I also remember flipping through Excalibur #1 and seeing Alan Davis' slick art at its slickest. The modern sheen, fluid bodies and strong jaws. That love stuck with me longer than the Joe infatuation, and is still going on today.
The store was on the corner opposite the Dunedin railway station, with the courthouse across on the other side. I can't remember its name. I didn’t return to the city for another year and it was gone by then, turned into a model toy shop.
* * *
I was frothing at the mouth for comics by the time I was fifteen. Couldn't get enough of them and was a stereotypically obnoxious teenage comic geek, resorting to thievery to feed the inane addiction. I still feel really bad about this and have relentlessly supported the shops I stole from in the years since.
But I still had to wait three goddamn months for them to be shipped over from the States. Fortunately, there was no internet to spoil any surprises, and the side-effects of this crushingly familiar prejudice of geography were minimal.
Once I realised the comics at the Dunedin store were flown in and were three to four months ahead of the issues appearing in the stores, the wait suddenly became unbearable and the occasional payoff was a little slice of the future, at a time when I genuinely had no idea what was coming up. It was nerdvana.
And the selection of different titles in that very first visit was bewildering. Looking back on it, there really wasn't that massive a range, but there were titles that I'd never heard of before, entire companies and creators that were new names. For all the good it did me. I got unreasonably scared by the Crumb and Bagge comics in the corner which scarred my developing brain and it would still be years before I could even bear to look at anything by these guys again.
* * *
So - of course - the store was gone the next time. The disappointment on seeing it converted was crushing. Fortunately, there was another bookstore in town owned by a comic-lover, who had taken over the aerial importation of American comics, and was good enough to supply a good selection of the latest Marvel and DC books, even if anything more mature than the first Wolverine series was off the menu.
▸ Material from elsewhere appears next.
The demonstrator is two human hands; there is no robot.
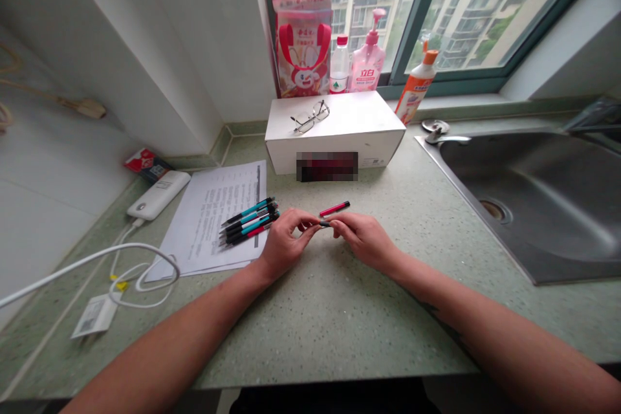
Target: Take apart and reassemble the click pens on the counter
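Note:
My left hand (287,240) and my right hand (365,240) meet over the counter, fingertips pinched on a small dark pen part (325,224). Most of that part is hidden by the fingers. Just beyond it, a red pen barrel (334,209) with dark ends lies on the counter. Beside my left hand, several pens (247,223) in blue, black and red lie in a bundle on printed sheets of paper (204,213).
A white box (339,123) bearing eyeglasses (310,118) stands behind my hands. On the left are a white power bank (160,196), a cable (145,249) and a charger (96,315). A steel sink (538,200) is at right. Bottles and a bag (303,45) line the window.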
But it really felt like I was in the clubhouse. Even though I had zero contact with anybody else who was as obsessive over comics as I was at that age, the ability to read comics mere days after their American release was a revelation. Even though I had to go back to my home town and that three month wait, the knowledge that there were places where new and unusual comics could be found was wonderful, and I would get to them. One way or the other.
* * *
The three month delay lasted well into the '90s, and I can still remember the crushing jealousy when my best mate got #4 of the Jim Lee X-Men before me.
When it vanished, it wasn't really replaced by anything. There is still the odd shop that sells one of the Superman or Avengers comics, but they used to be everywhere, in every bookshop and dairy in the country. Now, they're just in comic shops.
* * *
There is still a kick in walking into the local store and buying something that came out in the States two days ago. Now, it’s possible to find some pretty meaty analysis of almost any comic, and that’s spectacular, but nothing comes close to that first thrill, coming out of a world of confusion.
I just wish I could stop chasing it, but it’s just too much fun.